Exercise instructions:
Lift out each line of the data that holds "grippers".

»»

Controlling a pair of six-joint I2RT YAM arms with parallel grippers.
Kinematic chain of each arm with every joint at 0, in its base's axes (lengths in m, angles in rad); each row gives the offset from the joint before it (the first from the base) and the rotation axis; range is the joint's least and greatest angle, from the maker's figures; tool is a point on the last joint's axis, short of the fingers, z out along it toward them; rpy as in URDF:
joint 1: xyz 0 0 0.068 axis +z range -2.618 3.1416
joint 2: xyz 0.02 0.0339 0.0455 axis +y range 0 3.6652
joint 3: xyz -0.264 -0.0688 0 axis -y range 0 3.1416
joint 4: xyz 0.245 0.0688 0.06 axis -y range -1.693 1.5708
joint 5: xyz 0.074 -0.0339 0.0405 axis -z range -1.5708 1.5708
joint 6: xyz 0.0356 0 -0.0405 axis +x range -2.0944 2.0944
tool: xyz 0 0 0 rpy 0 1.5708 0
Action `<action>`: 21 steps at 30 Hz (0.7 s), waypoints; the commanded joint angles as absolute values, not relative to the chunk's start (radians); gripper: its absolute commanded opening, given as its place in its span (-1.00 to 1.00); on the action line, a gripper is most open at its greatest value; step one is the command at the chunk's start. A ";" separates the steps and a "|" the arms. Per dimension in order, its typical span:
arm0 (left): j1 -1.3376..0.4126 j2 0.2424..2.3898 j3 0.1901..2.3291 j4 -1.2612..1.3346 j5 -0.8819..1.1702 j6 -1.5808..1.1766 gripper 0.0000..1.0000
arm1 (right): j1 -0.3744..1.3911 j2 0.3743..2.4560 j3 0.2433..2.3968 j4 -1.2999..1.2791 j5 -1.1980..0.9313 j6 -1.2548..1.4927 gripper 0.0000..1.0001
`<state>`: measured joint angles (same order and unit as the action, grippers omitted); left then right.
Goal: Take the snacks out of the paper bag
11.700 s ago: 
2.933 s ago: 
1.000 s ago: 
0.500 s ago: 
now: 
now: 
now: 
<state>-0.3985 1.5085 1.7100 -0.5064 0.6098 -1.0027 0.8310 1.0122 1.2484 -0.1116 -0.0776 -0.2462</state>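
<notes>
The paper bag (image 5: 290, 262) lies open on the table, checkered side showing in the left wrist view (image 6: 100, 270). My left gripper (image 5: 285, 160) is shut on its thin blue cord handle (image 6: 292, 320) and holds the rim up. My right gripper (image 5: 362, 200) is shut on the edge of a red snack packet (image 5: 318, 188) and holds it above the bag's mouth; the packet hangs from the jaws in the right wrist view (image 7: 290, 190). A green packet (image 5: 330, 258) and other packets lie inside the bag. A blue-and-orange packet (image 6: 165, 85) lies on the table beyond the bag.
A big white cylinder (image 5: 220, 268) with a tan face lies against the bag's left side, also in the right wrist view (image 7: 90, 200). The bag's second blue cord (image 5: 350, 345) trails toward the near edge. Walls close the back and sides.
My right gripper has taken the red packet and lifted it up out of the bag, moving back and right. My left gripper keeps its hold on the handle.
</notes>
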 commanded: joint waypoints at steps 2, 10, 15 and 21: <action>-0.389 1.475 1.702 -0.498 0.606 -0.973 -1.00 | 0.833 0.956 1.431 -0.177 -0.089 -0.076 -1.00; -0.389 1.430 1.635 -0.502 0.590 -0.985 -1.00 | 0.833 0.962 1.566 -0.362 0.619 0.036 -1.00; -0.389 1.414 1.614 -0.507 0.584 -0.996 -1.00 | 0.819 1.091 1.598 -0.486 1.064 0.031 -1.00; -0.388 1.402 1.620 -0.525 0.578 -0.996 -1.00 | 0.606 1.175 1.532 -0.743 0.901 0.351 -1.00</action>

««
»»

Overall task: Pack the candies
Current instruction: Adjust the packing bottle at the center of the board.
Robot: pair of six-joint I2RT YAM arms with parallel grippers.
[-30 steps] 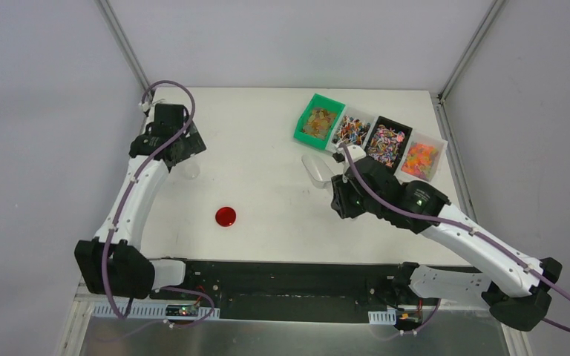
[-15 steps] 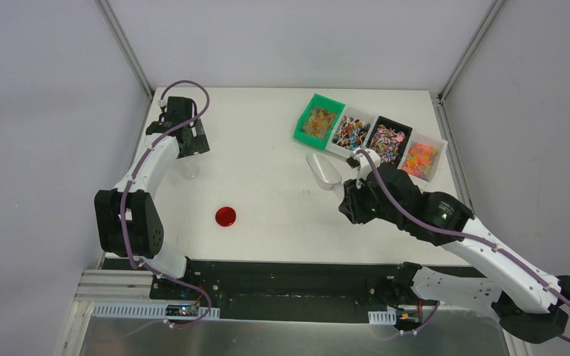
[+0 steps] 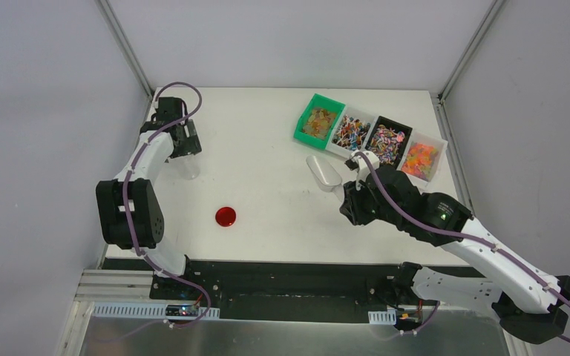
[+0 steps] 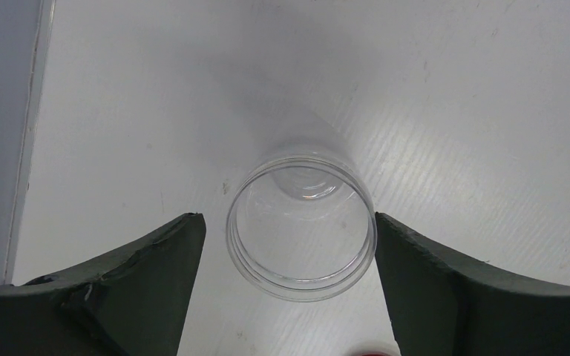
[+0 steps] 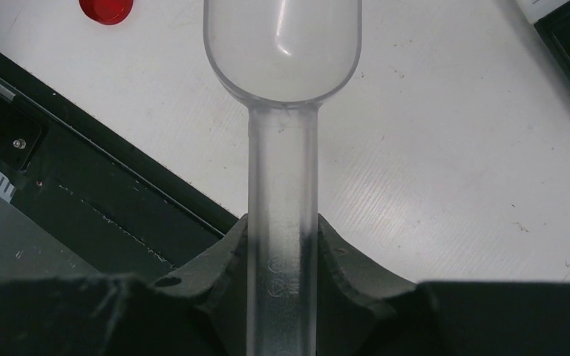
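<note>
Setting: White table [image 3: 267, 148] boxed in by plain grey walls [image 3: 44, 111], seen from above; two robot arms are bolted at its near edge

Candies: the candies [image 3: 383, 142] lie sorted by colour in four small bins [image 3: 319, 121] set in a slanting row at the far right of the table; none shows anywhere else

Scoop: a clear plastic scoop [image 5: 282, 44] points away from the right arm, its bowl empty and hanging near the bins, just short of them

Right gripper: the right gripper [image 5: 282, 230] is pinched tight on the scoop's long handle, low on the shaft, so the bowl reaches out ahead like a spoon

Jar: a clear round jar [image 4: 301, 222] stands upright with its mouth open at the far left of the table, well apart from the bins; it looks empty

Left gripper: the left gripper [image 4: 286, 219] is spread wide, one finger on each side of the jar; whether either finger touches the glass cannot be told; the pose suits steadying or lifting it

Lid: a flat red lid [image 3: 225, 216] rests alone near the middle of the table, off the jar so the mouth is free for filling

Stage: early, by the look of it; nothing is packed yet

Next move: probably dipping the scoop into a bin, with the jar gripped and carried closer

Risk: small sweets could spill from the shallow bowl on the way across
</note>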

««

Task result:
Controlling a pair of six-joint I2RT YAM arms with parallel grippers.
`<state>`: measured joint angles (same order and unit as the action, grippers omitted); left then right.
Robot: pair of six-joint I2RT YAM arms with parallel grippers.

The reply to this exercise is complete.